# [Work to complete]
What you produce should be every line from the data that includes "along".

# [Supplied material]
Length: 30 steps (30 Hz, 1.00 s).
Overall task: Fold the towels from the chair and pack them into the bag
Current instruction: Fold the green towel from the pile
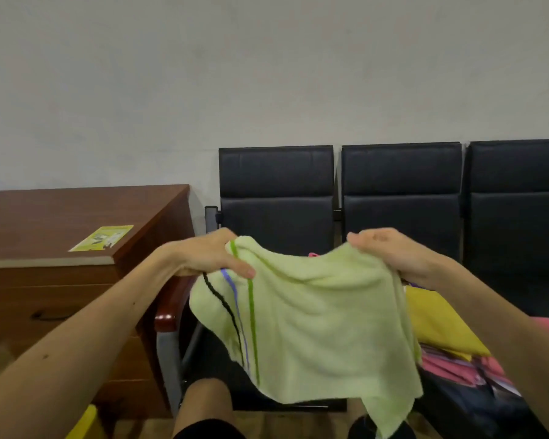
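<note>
Pinching the green towel at its top corners, left hand and right hand.

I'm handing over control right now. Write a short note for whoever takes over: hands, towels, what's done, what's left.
Left hand pinches the green towel at its striped top corner; right hand grips the opposite top corner.
The towel hangs spread in the air, not yet folded, in front of the black chairs.
A yellow towel and pink towels lie piled on a seat to the right.
No bag is clearly in view, so nothing shows as packed.
Left to do: fold this towel, then work through the pile and pack everything.
</note>
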### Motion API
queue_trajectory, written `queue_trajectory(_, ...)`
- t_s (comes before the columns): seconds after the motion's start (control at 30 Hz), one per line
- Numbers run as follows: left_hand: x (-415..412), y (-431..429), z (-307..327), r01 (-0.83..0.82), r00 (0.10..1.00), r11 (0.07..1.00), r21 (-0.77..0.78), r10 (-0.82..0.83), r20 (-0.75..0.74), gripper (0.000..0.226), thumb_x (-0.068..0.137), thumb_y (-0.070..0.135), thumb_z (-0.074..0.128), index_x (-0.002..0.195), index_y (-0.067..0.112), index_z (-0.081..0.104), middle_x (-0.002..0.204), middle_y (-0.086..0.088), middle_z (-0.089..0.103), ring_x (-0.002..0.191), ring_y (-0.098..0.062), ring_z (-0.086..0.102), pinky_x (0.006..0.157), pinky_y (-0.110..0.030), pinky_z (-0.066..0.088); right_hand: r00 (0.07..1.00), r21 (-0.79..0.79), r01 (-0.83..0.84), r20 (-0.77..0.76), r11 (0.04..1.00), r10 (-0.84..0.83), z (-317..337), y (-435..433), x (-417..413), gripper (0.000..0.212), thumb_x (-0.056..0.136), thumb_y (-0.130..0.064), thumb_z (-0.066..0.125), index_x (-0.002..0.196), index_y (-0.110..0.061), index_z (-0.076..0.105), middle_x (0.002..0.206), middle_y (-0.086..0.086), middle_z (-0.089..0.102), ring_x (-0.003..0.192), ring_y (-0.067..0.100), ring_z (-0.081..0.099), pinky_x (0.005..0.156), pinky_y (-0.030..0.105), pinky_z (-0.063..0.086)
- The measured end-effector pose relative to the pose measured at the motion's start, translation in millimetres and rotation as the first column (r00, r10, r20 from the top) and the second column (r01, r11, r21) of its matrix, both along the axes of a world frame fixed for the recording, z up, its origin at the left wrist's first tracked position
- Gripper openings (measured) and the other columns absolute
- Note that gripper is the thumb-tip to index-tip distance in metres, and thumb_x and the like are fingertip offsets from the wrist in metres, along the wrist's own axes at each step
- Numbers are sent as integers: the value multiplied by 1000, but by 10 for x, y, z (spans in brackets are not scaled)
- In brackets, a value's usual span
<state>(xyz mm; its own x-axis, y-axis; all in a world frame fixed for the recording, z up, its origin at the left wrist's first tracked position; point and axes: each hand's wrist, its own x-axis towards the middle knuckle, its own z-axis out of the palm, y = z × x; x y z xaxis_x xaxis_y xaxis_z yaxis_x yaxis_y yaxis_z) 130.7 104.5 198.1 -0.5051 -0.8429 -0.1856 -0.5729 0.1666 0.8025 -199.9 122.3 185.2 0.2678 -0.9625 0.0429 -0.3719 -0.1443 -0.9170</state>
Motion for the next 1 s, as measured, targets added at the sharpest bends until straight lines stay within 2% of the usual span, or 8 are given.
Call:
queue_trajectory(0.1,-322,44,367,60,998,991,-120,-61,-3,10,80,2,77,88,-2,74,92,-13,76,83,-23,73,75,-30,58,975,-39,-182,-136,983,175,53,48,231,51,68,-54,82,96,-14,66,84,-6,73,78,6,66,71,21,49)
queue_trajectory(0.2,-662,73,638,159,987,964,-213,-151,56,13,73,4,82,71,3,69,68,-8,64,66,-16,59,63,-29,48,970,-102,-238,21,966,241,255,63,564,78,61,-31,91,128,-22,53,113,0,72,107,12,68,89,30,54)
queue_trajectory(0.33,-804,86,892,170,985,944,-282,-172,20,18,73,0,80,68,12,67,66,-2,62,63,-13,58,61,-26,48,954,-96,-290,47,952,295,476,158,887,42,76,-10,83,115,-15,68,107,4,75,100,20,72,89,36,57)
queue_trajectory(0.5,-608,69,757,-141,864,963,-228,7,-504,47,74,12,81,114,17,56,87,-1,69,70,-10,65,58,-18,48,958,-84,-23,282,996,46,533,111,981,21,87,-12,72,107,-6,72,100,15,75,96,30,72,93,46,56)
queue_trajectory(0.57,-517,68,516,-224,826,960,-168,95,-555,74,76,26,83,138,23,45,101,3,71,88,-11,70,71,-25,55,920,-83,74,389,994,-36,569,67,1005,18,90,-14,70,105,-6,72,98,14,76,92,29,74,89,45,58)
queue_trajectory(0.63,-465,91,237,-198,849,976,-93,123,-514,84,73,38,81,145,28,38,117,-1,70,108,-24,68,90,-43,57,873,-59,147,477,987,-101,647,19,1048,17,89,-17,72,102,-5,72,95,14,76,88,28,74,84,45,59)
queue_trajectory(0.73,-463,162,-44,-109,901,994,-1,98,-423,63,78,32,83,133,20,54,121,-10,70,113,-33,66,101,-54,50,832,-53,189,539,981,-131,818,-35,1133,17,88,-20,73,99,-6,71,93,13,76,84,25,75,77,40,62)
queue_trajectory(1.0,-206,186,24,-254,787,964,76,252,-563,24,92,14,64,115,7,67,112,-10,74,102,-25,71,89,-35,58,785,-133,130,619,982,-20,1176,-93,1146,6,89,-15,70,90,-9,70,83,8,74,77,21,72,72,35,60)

# [Response box]
- The measured end-effector pose relative to the pose measured at the motion's start, translation in millimetres and rotation as the first column (r00, r10, r20 from the top) and the second column (r01, r11, r21) of its matrix, both along the axes of a world frame fixed for the recording, z up, its origin at the left wrist's first tracked position
- Note that gripper is the thumb-tip to index-tip distance in metres, and thumb_x and the like are fingertip offsets from the wrist in metres, along the wrist's own axes at each step

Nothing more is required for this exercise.